- **PROBLEM**
From the listing below, reproduce exactly the lines starting with the one with "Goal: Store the" and going on through the one with "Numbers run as", both ends kept. No picture is copied.

- **AVAILABLE DATA**
::::

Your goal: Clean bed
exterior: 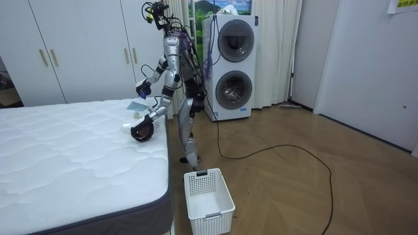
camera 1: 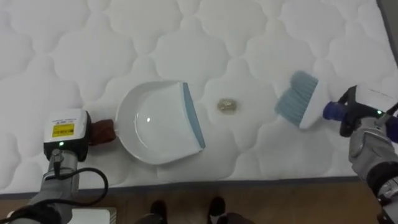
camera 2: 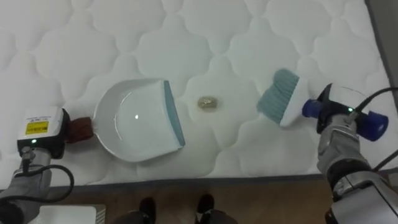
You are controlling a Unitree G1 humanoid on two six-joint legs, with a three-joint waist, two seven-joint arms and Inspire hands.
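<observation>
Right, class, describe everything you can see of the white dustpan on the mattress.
The dustpan is white, glossy plastic, rounded, with a straight blue-grey lip and a dark reddish handle. It rests empty on the quilted mattress near its edge, lip facing a small brownish scrap just apart from it. Its handle meets the robot's left hand; the right hand's brush is beyond the scrap.

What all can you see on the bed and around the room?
mattress: one, white quilted, under dustpan and scrap.
dustpan: one, white with blue lip, on mattress near its edge.
hand brush: one, white, blue bristles and handle, right of dustpan.
scrap: one, tan, between dustpan and hand brush.
basket: one, white, on floor by bed corner.
laundry machines: two, white, stacked behind robot.
wardrobe: one, white, beyond bed.
left hand: at dustpan's handle end.
right hand: curled round hand brush handle.
</observation>
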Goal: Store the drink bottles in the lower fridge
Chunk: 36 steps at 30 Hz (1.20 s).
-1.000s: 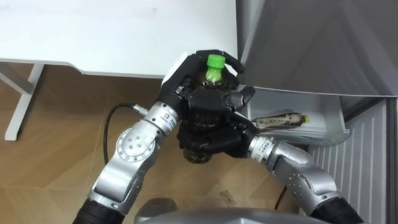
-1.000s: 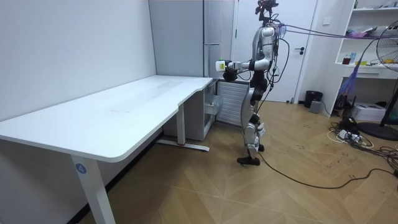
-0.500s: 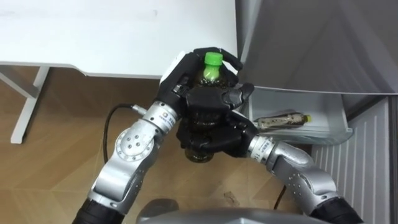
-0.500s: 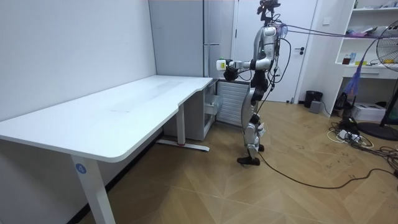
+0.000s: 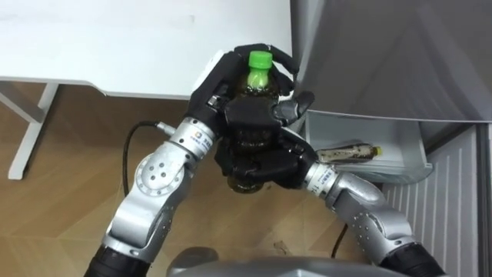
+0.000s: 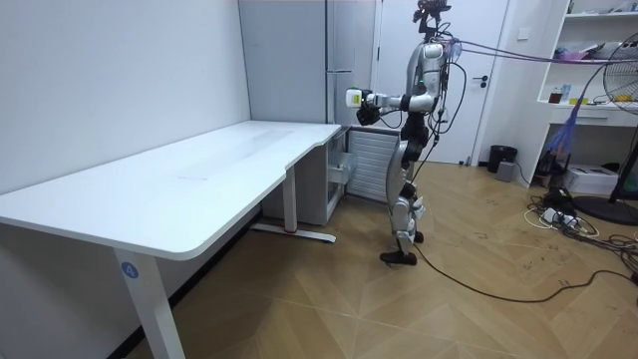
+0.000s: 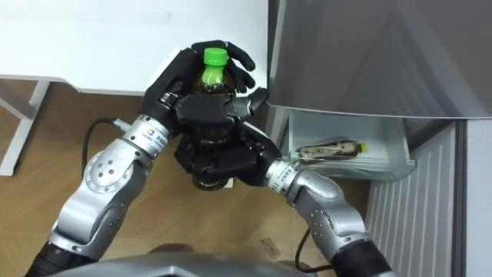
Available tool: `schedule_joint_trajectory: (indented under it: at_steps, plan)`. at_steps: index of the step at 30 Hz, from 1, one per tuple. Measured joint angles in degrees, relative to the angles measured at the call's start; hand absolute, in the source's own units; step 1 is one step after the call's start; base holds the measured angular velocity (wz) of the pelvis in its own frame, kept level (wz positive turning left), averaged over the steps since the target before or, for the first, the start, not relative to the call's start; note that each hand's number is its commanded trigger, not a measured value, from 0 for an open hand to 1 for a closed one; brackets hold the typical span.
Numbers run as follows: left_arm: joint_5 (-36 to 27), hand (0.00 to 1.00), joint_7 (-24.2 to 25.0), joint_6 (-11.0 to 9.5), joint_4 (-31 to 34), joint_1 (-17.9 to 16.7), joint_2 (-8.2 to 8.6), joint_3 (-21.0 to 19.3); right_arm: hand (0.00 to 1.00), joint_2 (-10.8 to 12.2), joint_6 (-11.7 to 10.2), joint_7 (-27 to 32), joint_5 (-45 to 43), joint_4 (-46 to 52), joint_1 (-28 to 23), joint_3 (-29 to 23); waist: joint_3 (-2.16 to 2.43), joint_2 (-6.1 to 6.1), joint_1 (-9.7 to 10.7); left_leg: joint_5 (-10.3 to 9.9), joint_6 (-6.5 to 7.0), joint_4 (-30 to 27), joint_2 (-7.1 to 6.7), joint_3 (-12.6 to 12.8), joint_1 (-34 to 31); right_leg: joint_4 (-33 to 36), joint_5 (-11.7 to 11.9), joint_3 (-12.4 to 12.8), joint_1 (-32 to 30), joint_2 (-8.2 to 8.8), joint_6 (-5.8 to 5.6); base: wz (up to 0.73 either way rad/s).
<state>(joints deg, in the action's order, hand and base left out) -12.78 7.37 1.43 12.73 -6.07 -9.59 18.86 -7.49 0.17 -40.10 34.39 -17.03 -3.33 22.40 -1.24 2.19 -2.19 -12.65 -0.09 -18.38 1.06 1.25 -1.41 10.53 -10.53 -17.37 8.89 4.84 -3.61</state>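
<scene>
White desk (image 5: 115,38) is at the robot's left and the grey fridge (image 5: 400,54) before it, with the lower drawer (image 5: 403,167) open. The left hand (image 5: 209,88) and right hand (image 5: 261,158) are both curled around an upright green-capped bottle (image 5: 259,71), near the drawer, where a second bottle (image 5: 346,152) lies.

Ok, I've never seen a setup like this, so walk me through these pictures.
This is a humanoid robot doing housework. Two pictures come from the cameras in its head, looking down at its own arms. The third comes from a camera standing in the room, where the robot stands by a white desk and a grey fridge. In the head views, its left hand and right hand are both curled round a green-capped drink bottle, held upright. Beside them the fridge's lower drawer stands open, with another bottle lying inside.
</scene>
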Motion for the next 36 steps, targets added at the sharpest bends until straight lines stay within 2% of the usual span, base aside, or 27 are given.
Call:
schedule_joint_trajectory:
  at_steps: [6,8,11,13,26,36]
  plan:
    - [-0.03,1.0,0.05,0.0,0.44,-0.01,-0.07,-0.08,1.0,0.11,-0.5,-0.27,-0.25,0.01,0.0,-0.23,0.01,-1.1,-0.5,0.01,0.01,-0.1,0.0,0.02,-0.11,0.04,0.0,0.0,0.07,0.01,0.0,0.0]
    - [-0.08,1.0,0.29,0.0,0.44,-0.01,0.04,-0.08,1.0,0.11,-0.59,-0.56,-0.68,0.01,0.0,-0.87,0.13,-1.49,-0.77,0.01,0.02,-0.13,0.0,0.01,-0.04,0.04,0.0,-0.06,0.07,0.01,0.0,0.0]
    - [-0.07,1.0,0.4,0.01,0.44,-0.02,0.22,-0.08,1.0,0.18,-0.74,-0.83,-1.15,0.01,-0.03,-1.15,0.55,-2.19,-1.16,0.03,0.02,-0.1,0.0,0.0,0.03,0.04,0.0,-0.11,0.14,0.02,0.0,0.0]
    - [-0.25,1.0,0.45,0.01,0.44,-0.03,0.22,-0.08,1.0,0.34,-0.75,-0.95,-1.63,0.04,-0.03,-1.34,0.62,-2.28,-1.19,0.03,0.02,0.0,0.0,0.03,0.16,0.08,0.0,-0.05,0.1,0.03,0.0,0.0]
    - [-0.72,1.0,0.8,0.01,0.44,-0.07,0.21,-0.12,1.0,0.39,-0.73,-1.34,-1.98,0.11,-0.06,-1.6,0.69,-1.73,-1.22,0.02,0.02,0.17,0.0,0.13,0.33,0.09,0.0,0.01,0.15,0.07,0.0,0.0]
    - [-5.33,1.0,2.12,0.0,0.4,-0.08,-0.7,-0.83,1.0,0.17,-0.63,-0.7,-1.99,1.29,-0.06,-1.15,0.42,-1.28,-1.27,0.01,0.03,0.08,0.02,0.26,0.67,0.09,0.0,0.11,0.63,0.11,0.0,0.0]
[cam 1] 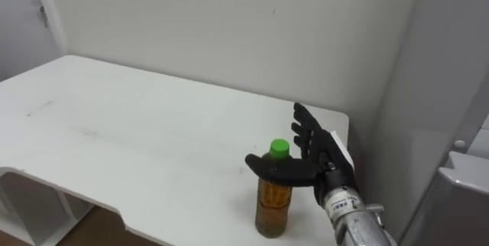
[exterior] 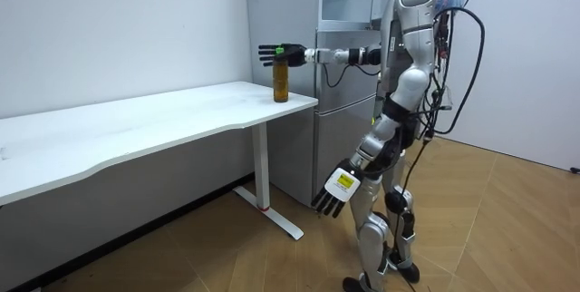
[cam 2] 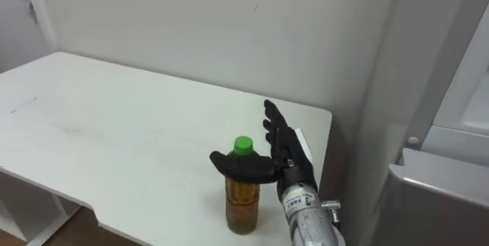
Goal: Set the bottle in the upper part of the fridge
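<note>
While the long white tabletop (cam 1: 114, 124) stretches off to the left, the clear plastic bottle of amber drink with a green cap (cam 1: 273, 200) stands upright near its right end. The right robot hand (cam 1: 309, 150) brackets the bottle's neck, fingers straight behind and thumb across the front, not yet clamped. This looks like the grasping step. Next it must close, lift and carry the bottle to the tall grey fridge (exterior: 349, 74) on the right. The left robot hand (exterior: 333, 190) hangs relaxed and open by the thigh.

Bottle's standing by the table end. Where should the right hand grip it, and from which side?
I'd grip the bottle round its straight amber body, under the green cap, coming from the robot's right. It stands upright, and the open right hand sits there, thumb in front, fingers behind.
</note>
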Available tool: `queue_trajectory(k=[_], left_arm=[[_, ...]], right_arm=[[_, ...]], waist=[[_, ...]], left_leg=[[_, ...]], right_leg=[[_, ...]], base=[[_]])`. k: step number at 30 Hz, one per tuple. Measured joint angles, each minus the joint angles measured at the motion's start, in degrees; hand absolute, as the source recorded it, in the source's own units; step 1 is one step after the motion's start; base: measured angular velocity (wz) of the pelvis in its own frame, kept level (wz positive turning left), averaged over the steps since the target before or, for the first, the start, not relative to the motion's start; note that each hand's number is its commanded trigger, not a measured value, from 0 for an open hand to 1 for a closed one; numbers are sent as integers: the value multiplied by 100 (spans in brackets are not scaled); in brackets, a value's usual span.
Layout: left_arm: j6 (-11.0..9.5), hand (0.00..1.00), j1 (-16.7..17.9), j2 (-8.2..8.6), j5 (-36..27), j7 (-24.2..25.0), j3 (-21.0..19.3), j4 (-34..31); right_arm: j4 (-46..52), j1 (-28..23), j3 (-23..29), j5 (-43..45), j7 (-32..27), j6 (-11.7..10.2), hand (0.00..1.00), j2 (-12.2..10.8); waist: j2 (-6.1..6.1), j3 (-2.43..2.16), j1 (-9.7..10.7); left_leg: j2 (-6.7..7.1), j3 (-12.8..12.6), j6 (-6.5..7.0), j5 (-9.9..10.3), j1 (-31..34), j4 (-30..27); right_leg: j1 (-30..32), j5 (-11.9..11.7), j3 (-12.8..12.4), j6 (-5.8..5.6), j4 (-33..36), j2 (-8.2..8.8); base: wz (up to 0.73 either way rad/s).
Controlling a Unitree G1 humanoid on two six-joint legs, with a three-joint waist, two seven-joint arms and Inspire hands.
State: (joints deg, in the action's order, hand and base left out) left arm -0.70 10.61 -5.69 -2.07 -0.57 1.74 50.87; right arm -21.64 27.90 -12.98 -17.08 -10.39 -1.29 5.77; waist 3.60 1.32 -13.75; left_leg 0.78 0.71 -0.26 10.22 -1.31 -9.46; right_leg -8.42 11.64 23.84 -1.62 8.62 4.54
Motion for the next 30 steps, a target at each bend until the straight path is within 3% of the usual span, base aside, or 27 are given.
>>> queue_trajectory(k=[6,11,13,15,17,18,19,20,21,23,24,25,30], left_arm=[[74,0,-92,4,-4,-51,81,6],[105,0,-118,33,-1,-125,95,1],[107,0,-119,38,0,-148,158,0],[106,0,-143,55,-2,-150,168,1],[107,0,-171,93,-1,-138,192,-16],[106,0,-186,82,-2,-128,302,-27],[80,0,-205,18,1,-127,409,-31],[75,0,-221,-11,-2,-130,403,-32],[83,0,-241,11,-8,-157,364,-30],[95,0,-245,39,-35,-145,378,-22],[92,0,-250,38,-69,-121,411,-26],[92,0,-243,24,-76,-117,412,-26],[97,0,-242,-27,-233,-112,411,-26]], right_arm=[[-680,25,-204,-103,-107,23,0,-95],[-915,25,-204,-268,-272,105,0,-120],[-943,25,-183,-279,-342,105,0,-123],[-945,35,-171,-277,-346,102,0,-128],[-1012,22,-212,-322,-436,101,0,-125],[-1183,15,-209,-377,-485,100,0,-123],[-1323,21,-211,-391,-488,101,0,-138],[-1327,29,-215,-389,-474,101,0,-155],[-1330,24,-293,-390,-440,96,0,-160],[-1382,25,-366,-456,-461,13,0,-126],[-1432,25,-387,-522,-481,-13,0,-69],[-1434,30,-380,-533,-509,-17,0,-82],[-1463,30,-383,-547,-496,-47,0,-140]], waist=[[-41,20,-92],[-80,-2,-87],[-99,-16,-96],[-65,-33,-175],[-168,-13,-204],[-248,-6,-221],[-210,-10,-273],[-174,6,-373],[-142,-40,-367],[-201,-24,-235],[-213,-19,-221],[-164,-10,-245],[-42,43,-254]], left_leg=[[30,68,23,-14,76,-3],[93,214,59,-90,265,6],[44,560,50,-99,252,0],[98,805,44,-97,283,8],[99,847,22,-115,246,32],[-15,1076,0,-176,138,98],[-107,1421,-29,-207,128,94],[-112,1529,-40,-206,164,90],[-132,1539,-142,-173,221,112],[-175,1049,-168,-192,254,127],[-208,669,-160,-198,245,139],[-227,461,-152,-203,252,140],[-175,318,-115,-200,298,100]], right_leg=[[48,0,58,-2,2,21],[218,8,162,-15,47,75],[308,60,139,-76,208,82],[233,-16,109,-59,-31,49],[209,-31,285,-67,136,54],[428,25,369,-82,648,84],[674,165,-7,-26,541,32],[793,56,-208,49,178,-29],[822,-328,-222,194,3,-88],[770,-341,0,203,14,-93],[728,-338,31,200,15,-101],[739,-337,24,199,13,-109],[749,-337,5,198,12,-79]], base=[[5],[14],[7],[-20],[-8],[0],[-23],[-29],[0],[38],[28],[16],[0]])
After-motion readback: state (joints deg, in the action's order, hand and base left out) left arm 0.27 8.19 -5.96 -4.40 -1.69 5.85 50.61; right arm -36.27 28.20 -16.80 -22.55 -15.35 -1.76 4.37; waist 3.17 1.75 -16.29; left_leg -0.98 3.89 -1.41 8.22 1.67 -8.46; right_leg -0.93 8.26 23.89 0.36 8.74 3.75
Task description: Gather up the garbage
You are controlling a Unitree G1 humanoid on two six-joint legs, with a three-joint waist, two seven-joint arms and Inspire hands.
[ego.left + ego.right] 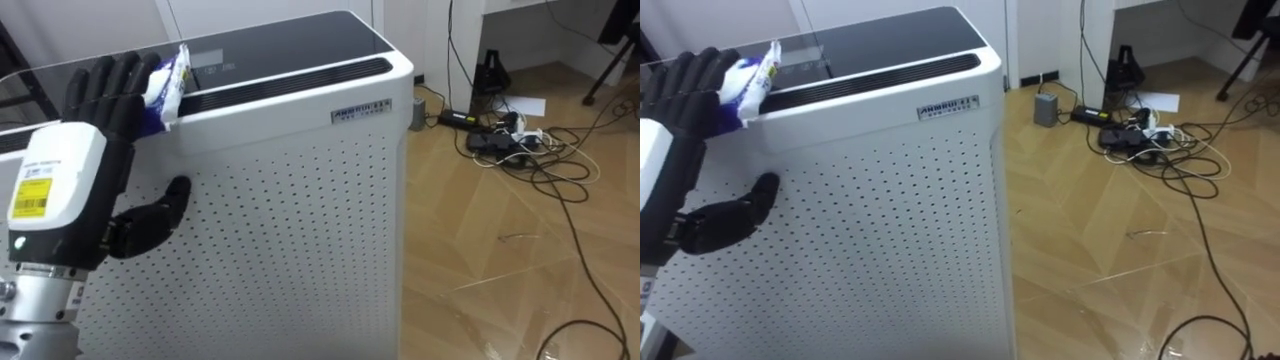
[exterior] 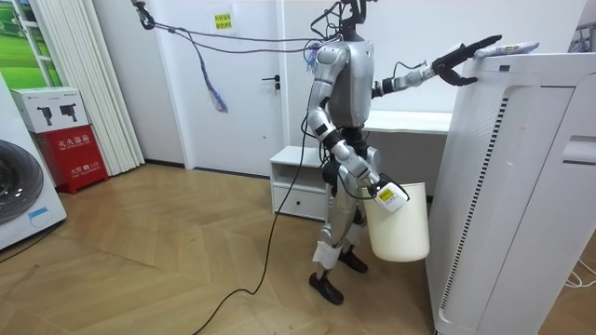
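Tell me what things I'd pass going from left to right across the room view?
washing machine → red cabinet → white door → low white cabinet → white bucket hanging beside the robot → tall white air purifier

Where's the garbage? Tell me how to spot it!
Find the big white machine with dotted sides. On its dark top, beside the robot's black left hand, sits a crumpled wrapper. It's white and blue, unlike everything else up there.
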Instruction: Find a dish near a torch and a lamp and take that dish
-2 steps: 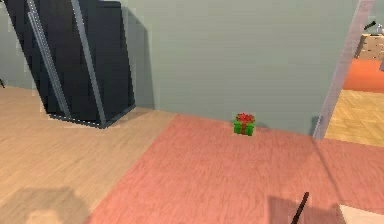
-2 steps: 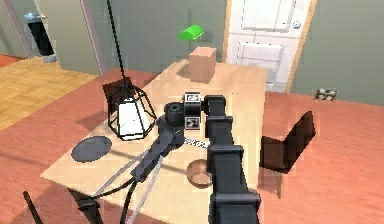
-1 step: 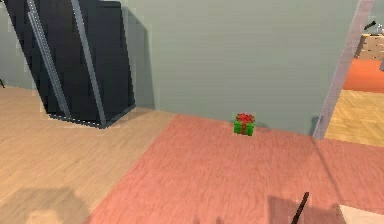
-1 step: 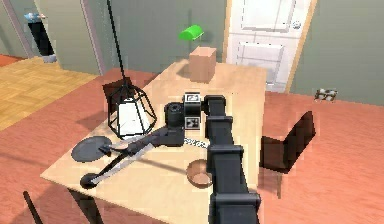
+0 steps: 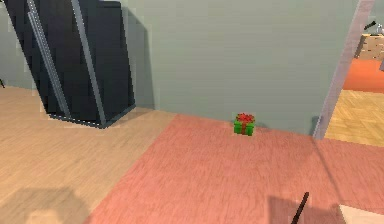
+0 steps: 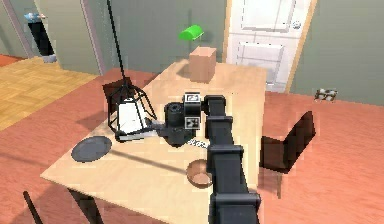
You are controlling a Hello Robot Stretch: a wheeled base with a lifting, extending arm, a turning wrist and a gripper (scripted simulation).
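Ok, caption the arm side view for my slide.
Arm out over a wooden table: gripper by a black wire lamp, dark dish left of it, cardboard box beyond.

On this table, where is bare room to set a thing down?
Bare wood lies along the table edge right of the arm, nearer than the box, and at the near corner between the dark dish and the small bowl. It is crowded around the black wire frame and the gripper.
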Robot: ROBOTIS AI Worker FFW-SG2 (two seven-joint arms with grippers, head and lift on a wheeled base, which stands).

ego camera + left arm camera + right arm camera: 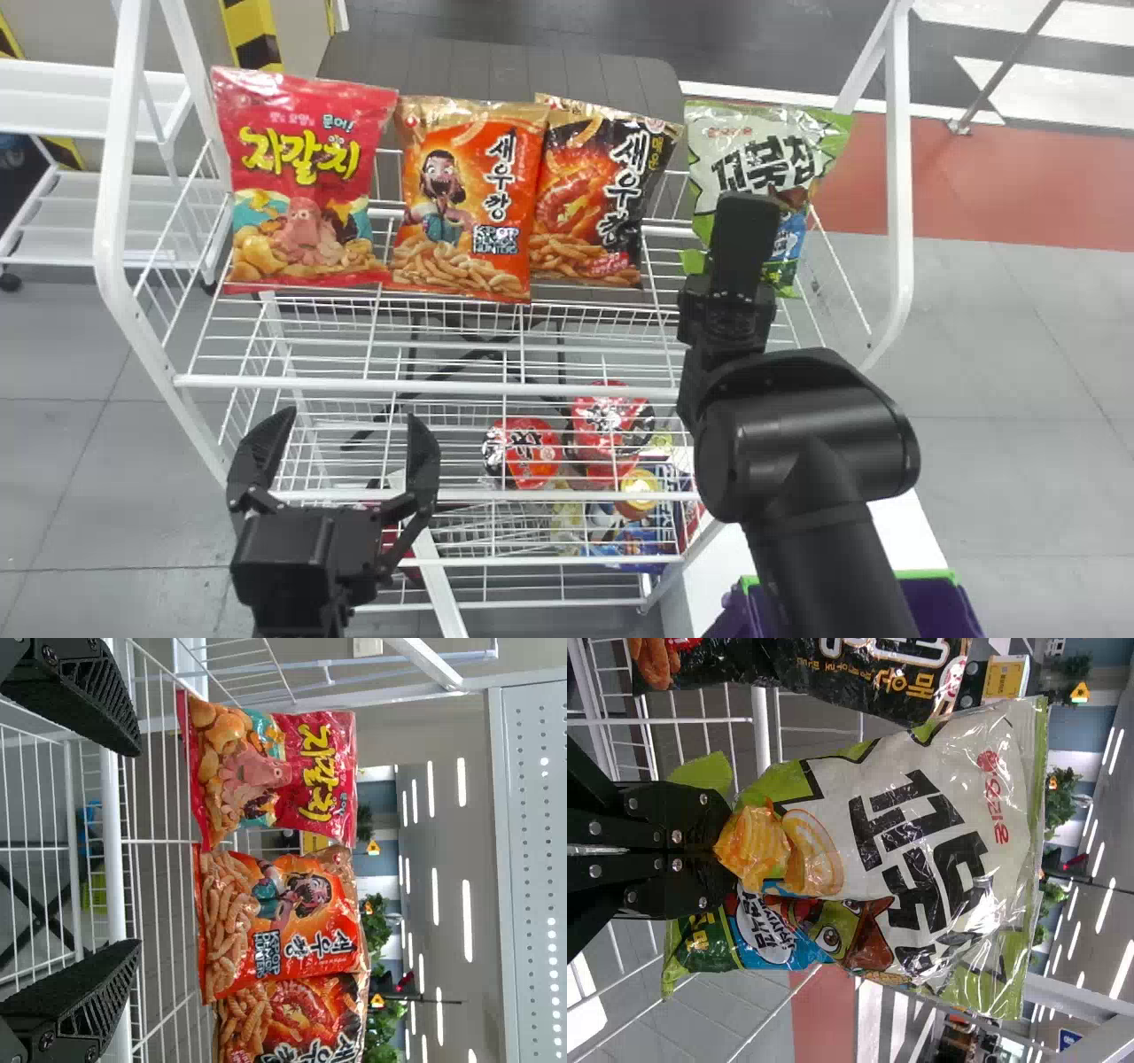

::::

- **YOUR SOLUTION**
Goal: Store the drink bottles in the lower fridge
Chunk: 36 steps at 30 Hz (1.20 s).
-1.000s: 
-1.000s: 
-0.500s: 
-0.500s: 
+0.000s: 
+0.000s: 
+0.000s: 
Available tool: `schedule_joint_trajectory: (indented under it: at_steps, plan)`. at_steps: index of the step at 30 Hz, from 1, one per tuple. Measured joint angles in degrees, relative to the angles measured at the call's start; hand absolute, in the source's own units; step 1 is one step after the call's start; base holds the measured angular velocity (wz) of the pelvis in its own frame, kept level (wz positive turning left), averaged over the steps since the target before or, for the first, the start, not relative to the call's start; note that each hand's number is its commanded trigger, not a measured value, from 0 for an open hand to 1 for a closed one; brackets hold the typical span.
Numbers run as follows: left_arm: joint_5 (-36 to 27), hand (0.00 to 1.00), joint_7 (-24.2 to 25.0), joint_6 (-11.0 to 9.5), joint_4 (-31 to 34), joint_1 (-17.9 to 16.7), joint_2 (-8.2 to 8.6), joint_3 (-21.0 to 19.3); right_arm: hand (0.00 to 1.00), joint_2 (-10.8 to 12.2), joint_6 (-11.7 to 10.2), joint_7 (-27 to 32), joint_5 (-45 to 43), joint_4 (-46 to 52), joint_1 (-28 to 23), joint_3 (-29 to 23); waist: joint_3 (-2.16 to 2.43), joint_2 (-6.1 to 6.1), joint_1 (-9.7 to 10.7); left_leg: joint_5 (-10.3 to 9.9), joint_6 (-6.5 to 7.0), joint_4 (-30 to 27), joint_2 (-7.1 to 6.7), joint_3 (-12.6 to 12.8), joint_1 (-34 to 31); right_leg: joint_4 (-33 to 36), joint_5 (-11.7 to 11.9), joint_3 (-12.4 to 12.8), joint_1 (-32 to 30), joint_2 (-8.2 to 8.8), joint_6 (-5.8 to 5.6); base: wz (up to 0.73 either way rad/s).

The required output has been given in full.